Intelligent automation (IA) technologies have great potential to reduce financial losses across all businesses, from multinational corporations to small family businesses and sole traders.
Based on my research, I have identified three categories of financial losses that IA could help prevent: fraud, error and work-related accidents and illnesses. If IA were to eliminate 100% of the losses, I estimate that roughly $10 trillion could be saved overall, which is half the GDP of the U.S. The potential impact on our world could be enormous.
Increasing amounts of money are being lost due to fraud. The total cost per year is over $5 trillion worldwide, or roughly 6% of global GDP, and has more than doubled in the last decade, according to research from Crowe and the University of Portsmouth’s Centre for Counter Fraud Studies (CCFS). The researchers suggest three reasons for the recent rapid increase in fraud: the erosion of collective ethical norms due to individualism, the increasing complexity and vulnerability of systems and processes and the lag between technological innovation and regulation.
IA can help by automatically logging every action, increasing transparency and facilitating compliance. At a more advanced level, machine learning can spot patterns in the data generated by this logging and use it to make predictions and raise alerts about potential fraud scenarios.
Medical errors, as well as causing unnecessary death and injury, also incur economic costs of almost $1 trillion per year in the U.S. alone. This is not counting mistakes purely in billing, which add up to another $68 billion of wasted U.S. healthcare spending per year. These figures are for the U.S. alone, and it could easily be estimated that global figures might be two or three times higher.
This is in the medical profession alone, so consider the magnitude of the figure extrapolated across all industries.
IA programs cannot become tired or distracted. They can be used to provide an extra error-checking step in transactions and calculations without incurring additional ongoing costs in time or labor. They can also be used to flag transactions that appear anomalous according to complex criteria, alerting a human expert who can check whether the anomaly is an error or a valid exception.
Accidents at work and work-related stress illnesses cost the global economy $3 trillion per year, according to the International Labour Organization (ILO).
IA can play a vital role in reducing this figure. Robots can prevent accidents by taking on some of the more physically dangerous tasks. Robotic process automation and low-code platforms can reduce stress by automating the more repetitive and boring tasks, freeing up humans for more creative, engaging and fulfilling work.
In cases where IA cannot yet take on dangerous tasks itself and avoid the need for humans to do them, it can still help reduce accidents at work by automatically checking compliance with safety regulations and reminding users of precautions they may have overlooked. As for stress-related illnesses, a wide range of IA programs exists for monitoring employees’ stress levels and mental health. Sentiment analysis can be applied to large datasets of emails, instant messages and phone calls. Biometric data such as heart rate can be collected from smartwatches. Computer vision can monitor users’ facial expressions in real time. Machine learning can analyze all this data to look for patterns that indicate or predict stress and help managers to address them.
While IA has already been adopted by more than 50% of organizations around the world, just under a third of these organizations use it for multiple business functions, according to a recent McKinsey survey. Scaling IA transformations is the holy grail of achieving a higher impact and being able to get the benefits from it. There are some levers organizations can leverage to increase the speed of IA adoption in terms of identifying opportunities, designing the programs and maintaining the programs.
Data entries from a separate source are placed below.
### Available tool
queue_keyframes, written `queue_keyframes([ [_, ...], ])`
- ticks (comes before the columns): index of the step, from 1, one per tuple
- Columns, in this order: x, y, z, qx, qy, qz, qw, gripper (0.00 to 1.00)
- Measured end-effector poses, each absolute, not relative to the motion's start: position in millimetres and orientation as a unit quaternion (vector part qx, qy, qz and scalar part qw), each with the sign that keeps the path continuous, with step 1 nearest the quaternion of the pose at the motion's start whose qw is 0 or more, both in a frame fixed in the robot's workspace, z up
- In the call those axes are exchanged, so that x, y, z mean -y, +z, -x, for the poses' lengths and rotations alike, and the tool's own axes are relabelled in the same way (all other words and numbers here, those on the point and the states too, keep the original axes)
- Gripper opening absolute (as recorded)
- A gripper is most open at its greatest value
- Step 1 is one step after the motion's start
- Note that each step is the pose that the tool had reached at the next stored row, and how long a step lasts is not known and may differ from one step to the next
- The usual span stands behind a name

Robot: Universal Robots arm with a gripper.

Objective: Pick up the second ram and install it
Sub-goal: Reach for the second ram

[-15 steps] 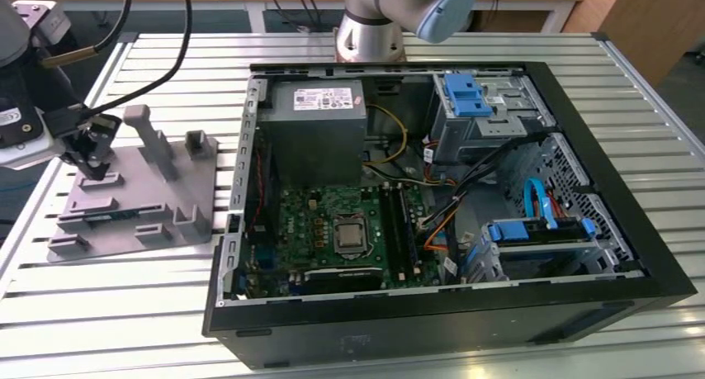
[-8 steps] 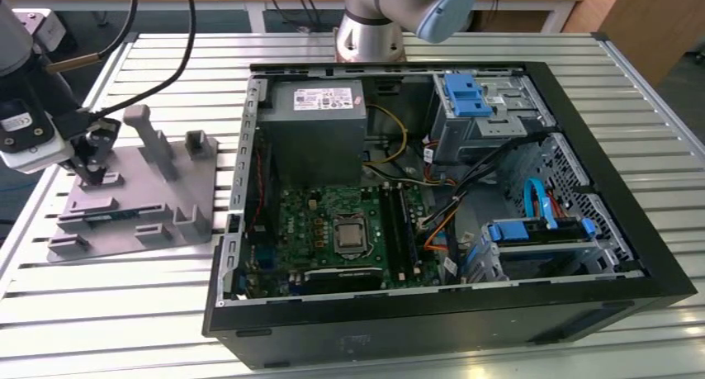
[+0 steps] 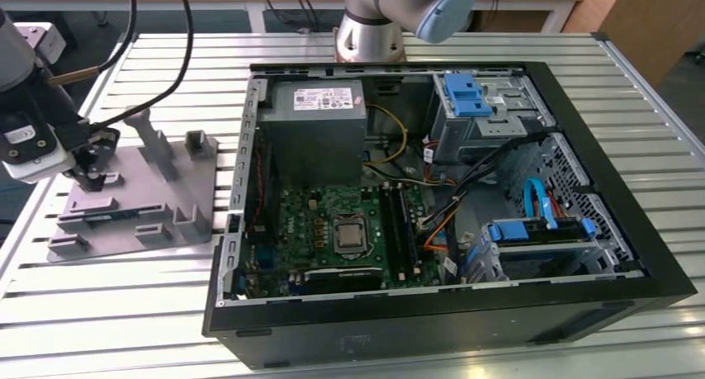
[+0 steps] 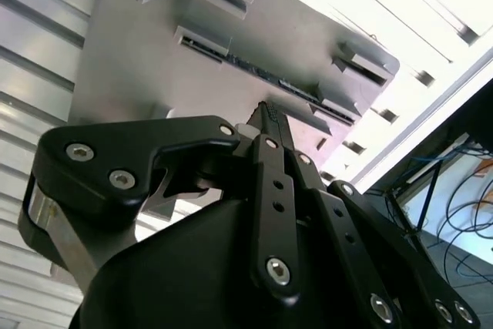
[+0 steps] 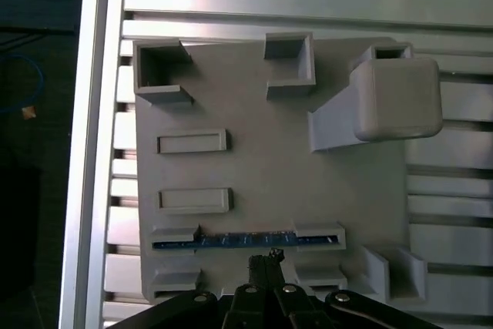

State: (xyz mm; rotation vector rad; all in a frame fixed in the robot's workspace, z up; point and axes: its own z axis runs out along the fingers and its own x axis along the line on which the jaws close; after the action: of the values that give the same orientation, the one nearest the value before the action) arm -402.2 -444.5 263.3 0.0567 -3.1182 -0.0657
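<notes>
Second ram [image 5: 246, 240]: thin, narrow dark blue-green stick, seen edge-on. It stands on its long edge between two end holders of the grey fixture plate [image 5: 269, 175], near one edge of the plate. In the exterior view the ram [image 3: 111, 217] has its long axis running roughly from that view's left to right, slightly tilted. The claw [image 5: 269, 256] has its fingers together and holds nothing, with the tips close by the stick's middle. The plate sits on the slatted desk [image 3: 165, 65], on the exterior view's left of the open PC case [image 3: 617, 292].
</notes>
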Motion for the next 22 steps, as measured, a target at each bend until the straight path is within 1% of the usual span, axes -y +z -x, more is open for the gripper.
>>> queue_keyframes([
  [22, 444.4, 225.0, 406.0, 1.0, -0.021, -0.019, 0.011, 0.1],
])
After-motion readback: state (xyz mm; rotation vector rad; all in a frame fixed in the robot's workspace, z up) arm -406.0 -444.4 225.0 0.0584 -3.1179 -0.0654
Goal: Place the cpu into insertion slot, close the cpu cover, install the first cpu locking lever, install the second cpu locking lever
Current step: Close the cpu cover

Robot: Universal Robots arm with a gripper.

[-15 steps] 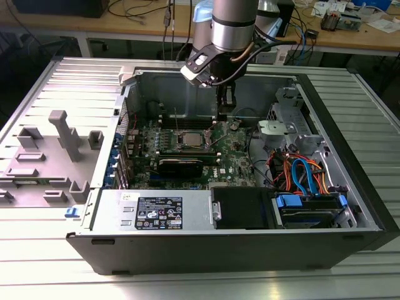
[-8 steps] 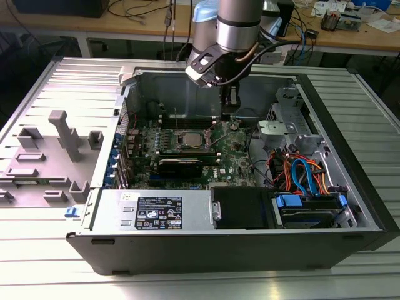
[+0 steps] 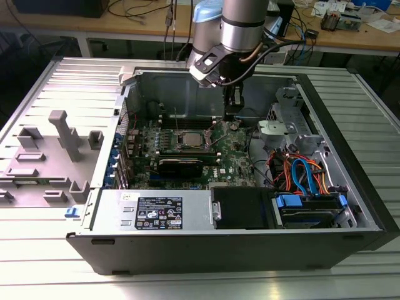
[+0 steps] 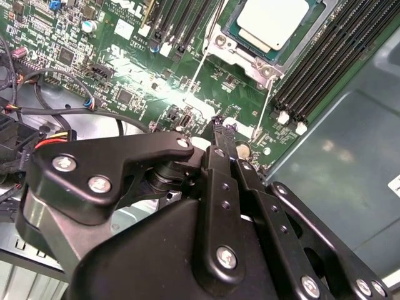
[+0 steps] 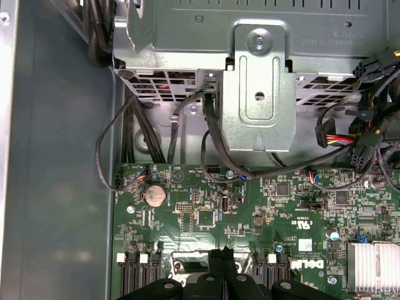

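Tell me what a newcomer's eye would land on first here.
The black gripper, fingers shut, hangs inside the open computer case over the green motherboard. Near the board's middle, the cpu shows its silver-grey top, framed by silver metal.

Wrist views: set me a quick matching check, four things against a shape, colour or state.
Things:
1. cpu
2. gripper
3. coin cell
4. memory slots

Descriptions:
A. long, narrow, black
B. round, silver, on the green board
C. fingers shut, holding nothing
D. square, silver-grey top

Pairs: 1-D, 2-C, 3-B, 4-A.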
Even if we can only realize half of the losses that IA could help avoid over the next 10 years, that is still $5 trillion of savings. These could be redeployed, using regulation or taxation, to areas where they will have the greatest impact.
As an example of the scale of the potential effects, this $5 trillion that could be saved by realizing just half of the potential of IA would be enough to end hunger and malnutrition worldwide. Alternatively, it could more than double the global investment in education, increase global healthcare budgets by more than 70% or increase environmental investment by a factor of 20. IA is a vast untapped resource, and the savings can have the potential to improve the world almost beyond recognition.